Becky Gillam and Darren Parochelli, who are competing to represent District 21 on the Kane County Board, couldn’t be more different.
Gillam, a Republican, has raised $2,700 for her campaign and is enjoying endorsements from West Dundee Village President Larry Keller and her brother-in-law Tim Haley, who now holds the seat she’s seeking.
Conversely, Parochelli, a Democrat, is running a grass-roots campaign and has received $650 from a pair of Democratic groups, hasn’t sought endorsements and doesn’t have a website.
“I’m old school,” Parochelli joked. “I go from door to to door. That’s my website.”
The 21st District includes parts of East Dundee, West Dundee and Carpentersville.
Both Gillam, 51, and Parochelli, 49, live in West Dundee.
Gillam has been a West Dundee trustee since 2007, while Parochelli has never run for public office.
While Gillam would bring five years of governing experience to the county board if elected, Parochelli says he brings a “fresh approach” to politics.
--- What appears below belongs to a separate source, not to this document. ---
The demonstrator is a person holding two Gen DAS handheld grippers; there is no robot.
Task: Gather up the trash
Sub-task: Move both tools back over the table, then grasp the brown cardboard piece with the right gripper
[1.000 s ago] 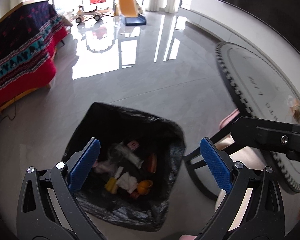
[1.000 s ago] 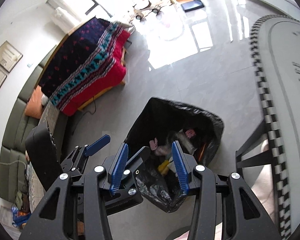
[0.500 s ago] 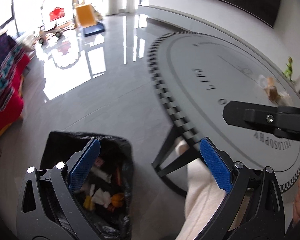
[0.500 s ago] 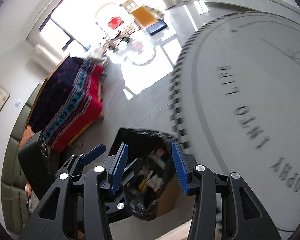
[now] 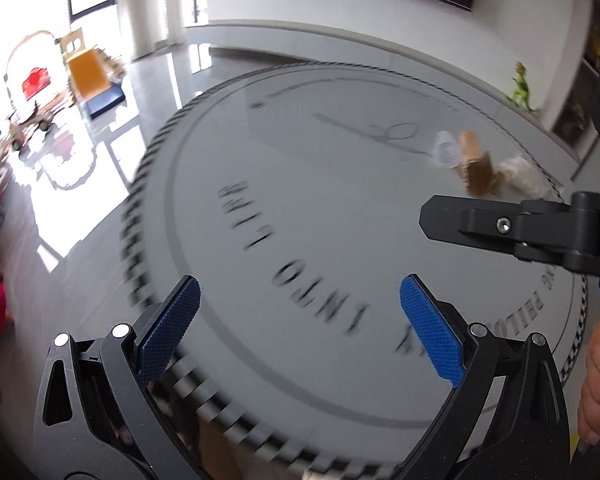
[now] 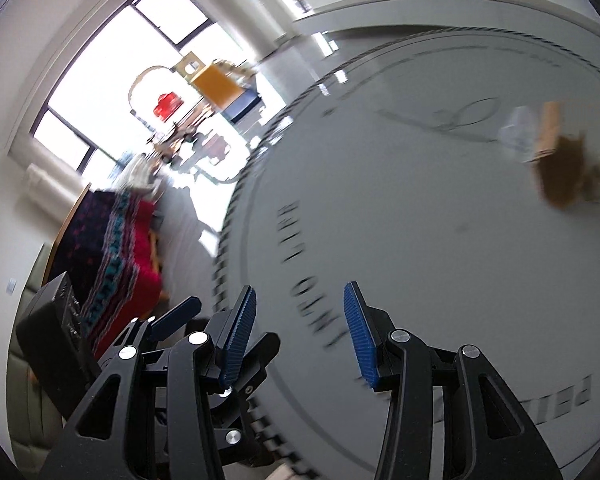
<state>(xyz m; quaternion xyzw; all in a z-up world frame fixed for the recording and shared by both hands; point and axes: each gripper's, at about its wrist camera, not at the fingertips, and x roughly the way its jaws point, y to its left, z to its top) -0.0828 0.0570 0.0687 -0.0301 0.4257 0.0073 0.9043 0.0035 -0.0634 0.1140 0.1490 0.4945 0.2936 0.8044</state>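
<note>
A small pile of trash lies at the far right of the round grey table point(image 5: 300, 184): a brown paper piece point(image 5: 478, 168), a clear plastic cup point(image 5: 446, 150) and a white crumpled wrapper point(image 5: 522, 172). The right wrist view shows the same brown piece point(image 6: 562, 178) and cup point(image 6: 516, 136), blurred. My left gripper point(image 5: 300, 328) is open and empty above the table's near edge. My right gripper point(image 6: 298, 336) is open and empty over the table's near part point(image 6: 420, 220); its body also shows in the left wrist view point(image 5: 520, 232). The trash bag is out of view.
The table top carries large dark lettering and a checkered rim point(image 5: 140, 216). A red and navy blanket covers furniture point(image 6: 112, 240) at the left. A children's slide point(image 5: 88, 72) and toys stand by the bright windows across the glossy floor.
Both grippers have swung up and right, from over the black trash bag on the floor to over the round table. The bag has left view and the trash pile has come in.
</note>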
He advocates listening to the people, increasing transparency and saving money by eliminating waste in the county government, namely the pay increases board members give themselves. One of his ideas is to put their pay increases to a referendum.
“I’m not a cookie cutter, I have a different view, I’m not radical,” Parochelli said. “I just believe that if we work together and you have to cross party lines and compromise, but you have to be leaders.”
There have been two property increases within the last five years in West Dundee. Gillam voted for the first one in 2008 so the village could continue providing services to residents — a year after the village made cuts wherever it could. She opposed raising the tax levy the following year, but a majority of the board went against her. The levy has remained frozen at $3 million since 2010.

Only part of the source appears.